Jeff Altman
Stand-up specials
A kinetic 80s club legend who treats standup like a decathlon.
Jeff Altman does not just stand at a microphone. He paces the stage and throws his entire frame into a bit. If a story requires a physical act-out, he commits completely, contorting his face or hiking his pants up to his ribs to mimic an old man. He treats a comedy set like a vaudeville act, entirely willing to interrupt a premise with a drum solo, a piece of sleight-of-hand card magic, or a loud character voice to keep the room off balance.
To a specific generation of fans, he is a staple of the 1980s club boom. He was the comic other performers watched from the back of the room. That kinetic stage presence mesmerized peers like David Letterman, leading to forty-five appearances on Letterman’s late-night shows. He represents an era when a standup was expected to be a utility player, capable of hosting variety hours or dropping into a sitcom.

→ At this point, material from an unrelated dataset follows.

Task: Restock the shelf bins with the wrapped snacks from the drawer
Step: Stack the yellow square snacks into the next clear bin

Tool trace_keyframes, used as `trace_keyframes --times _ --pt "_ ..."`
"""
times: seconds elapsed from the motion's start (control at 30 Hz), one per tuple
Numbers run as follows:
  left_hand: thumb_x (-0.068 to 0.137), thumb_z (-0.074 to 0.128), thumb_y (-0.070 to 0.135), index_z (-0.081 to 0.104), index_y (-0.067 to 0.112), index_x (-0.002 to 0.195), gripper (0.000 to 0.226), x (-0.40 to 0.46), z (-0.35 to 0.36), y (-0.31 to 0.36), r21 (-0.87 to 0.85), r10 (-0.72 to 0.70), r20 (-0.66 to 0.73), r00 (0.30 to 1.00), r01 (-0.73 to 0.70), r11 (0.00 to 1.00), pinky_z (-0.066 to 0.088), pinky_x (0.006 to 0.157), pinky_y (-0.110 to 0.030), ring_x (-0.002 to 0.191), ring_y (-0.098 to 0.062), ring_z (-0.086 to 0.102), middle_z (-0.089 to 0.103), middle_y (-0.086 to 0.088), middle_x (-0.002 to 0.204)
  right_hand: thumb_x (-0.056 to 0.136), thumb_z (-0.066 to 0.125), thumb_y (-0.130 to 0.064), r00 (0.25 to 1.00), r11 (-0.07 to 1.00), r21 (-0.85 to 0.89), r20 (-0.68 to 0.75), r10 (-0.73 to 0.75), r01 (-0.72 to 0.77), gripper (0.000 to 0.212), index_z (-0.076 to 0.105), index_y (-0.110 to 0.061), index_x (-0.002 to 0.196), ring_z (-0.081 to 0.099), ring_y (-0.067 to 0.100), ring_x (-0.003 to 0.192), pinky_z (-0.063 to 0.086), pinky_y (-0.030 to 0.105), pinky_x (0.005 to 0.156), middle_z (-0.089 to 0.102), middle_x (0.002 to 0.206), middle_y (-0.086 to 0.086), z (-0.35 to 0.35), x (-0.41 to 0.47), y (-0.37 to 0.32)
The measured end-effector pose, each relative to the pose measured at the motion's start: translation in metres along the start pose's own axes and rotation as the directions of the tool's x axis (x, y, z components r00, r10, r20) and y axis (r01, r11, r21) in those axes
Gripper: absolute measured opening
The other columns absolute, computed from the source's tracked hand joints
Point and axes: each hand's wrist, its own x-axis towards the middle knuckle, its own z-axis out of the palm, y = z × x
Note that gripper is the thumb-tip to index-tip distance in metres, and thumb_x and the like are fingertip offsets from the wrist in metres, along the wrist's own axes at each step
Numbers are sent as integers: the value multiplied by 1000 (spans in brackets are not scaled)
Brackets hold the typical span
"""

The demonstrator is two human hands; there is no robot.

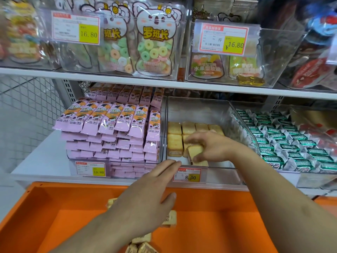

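A clear shelf bin point(202, 110) in the middle of the lower shelf holds rows of yellow wrapped snacks point(174, 141) at its back left. My right hand point(213, 146) reaches into the bin and pinches one yellow wrapped snack point(196, 150) tilted above the bin floor. My left hand point(145, 194) hovers with straight fingers over the orange drawer point(73, 207), its fingertips near the bin's front edge and holding nothing. A few wrapped snacks point(171, 219) lie in the drawer, partly hidden by my left arm.
Left of the bin stands a bin stacked with pink snack packets point(113, 128). To the right lie green-and-white wrapped candies point(284, 143). The upper shelf point(109, 77) carries clear bins with candy bags point(155, 46) and price tags.
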Motion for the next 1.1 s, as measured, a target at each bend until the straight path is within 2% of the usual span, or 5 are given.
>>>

He approaches a joke as a physical act rather than a writing exercise. He will deploy a Richard Nixon impression years past its expiration date simply because he finds the voice funny, and the laugh comes from his absolute commitment to the bit rather than the premise. His signature routines often revolve around family, particularly a highly exaggerated, physical impression of his father shuffling around.
He grew up in Syracuse, where his dad was an elite card handler. That early exposure stuck. After decades in the Hollywood machine—including a stint hosting the variety oddity Pink Lady and Jeff and playing Hughie Hogg on The Dukes of Hazzard—he moved to North Carolina, largely trading the standup grind for a life focused on close-up magic.